If memory serves, EKU has never had a black athletics director. By
hiring Ramsey, EKU would have given itself a whole new image. It would
have sent a message to the college sports world that EKU embraces
diversity and inclusion. That alone may have opened a lot of doors that
previously were closed to EKU recruiters.
So why did Lochmueller get the job instead of Ramsey?
Well, unfortunately, EKU has left itself open to charges of cronyism.
Never mind that Ramsey had the support of such people as Jim Host, the
man who literally invented modern college sports marketing. From
everything I’ve been able to learn, Lochmueller is close friends with
Craig Turner, chairman of the EKU Board of Regents.

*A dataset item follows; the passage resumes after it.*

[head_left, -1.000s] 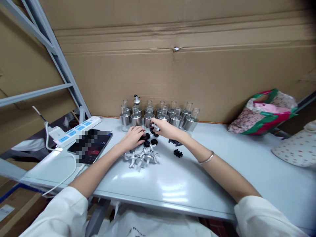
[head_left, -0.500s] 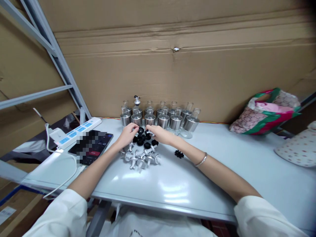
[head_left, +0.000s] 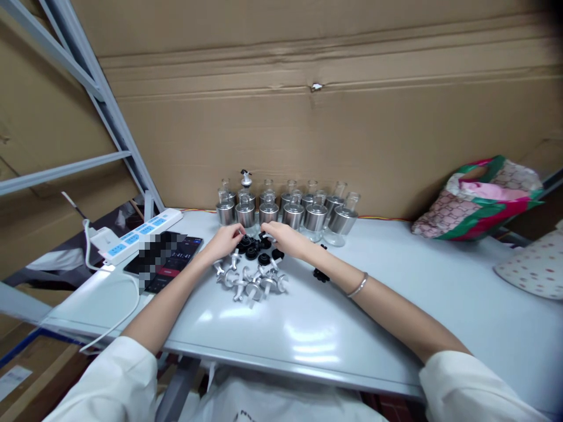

Apparently that
trumped all.
I wish Steve Lochmueller good luck in his new job. He’s a good guy
and I hope he proves to be successful. But that will not change the fact
that he was not the most qualified candidate for the job. He was just
better connected, that’s all.
As for Derrick Ramsey, he will not allow himself to be angry or
bitter because that’s not the kind of man he is. Like so many
African-Americans whose forward progress often has been stymied for all
the wrong reasons, he will continue to make a significant impact on the
lives of the student-athletes at Coppin State.
But sometimes it must be difficult for him to sell his kids on the
idea that equal opportunity is not just a myth; that if they work hard
and keep their noses clean and do the right things, the world will rush
to embrace them. For African-Americans, in far too many cases, that’s
still just a dream.
Billy Reed is a member of the U.S. Basketball Writers Hall of
Fame, the Kentucky Journalism Hall of Fame, the Kentucky Athletic Hall
of Fame and the Transylvania University Hall of Fame. He has been named
Kentucky Sports Writer of the Year eight times and has won the Eclipse
Award twice. Reed has written about a multitude of sports events for
over four decades, but he is perhaps one of media’s most knowledgeable
writers on the Kentucky Derby.
1 comment:
As I said earlier, I expect some more hires in EKU athletic administration to cover for the short comings in a guy who has never been a post secondary athletic director or held any university position for that matter. Could have just as easily have hired him for facilities, campus safety or accounting leadership based upon the apparent alignment between his qualifications and the position skill sets.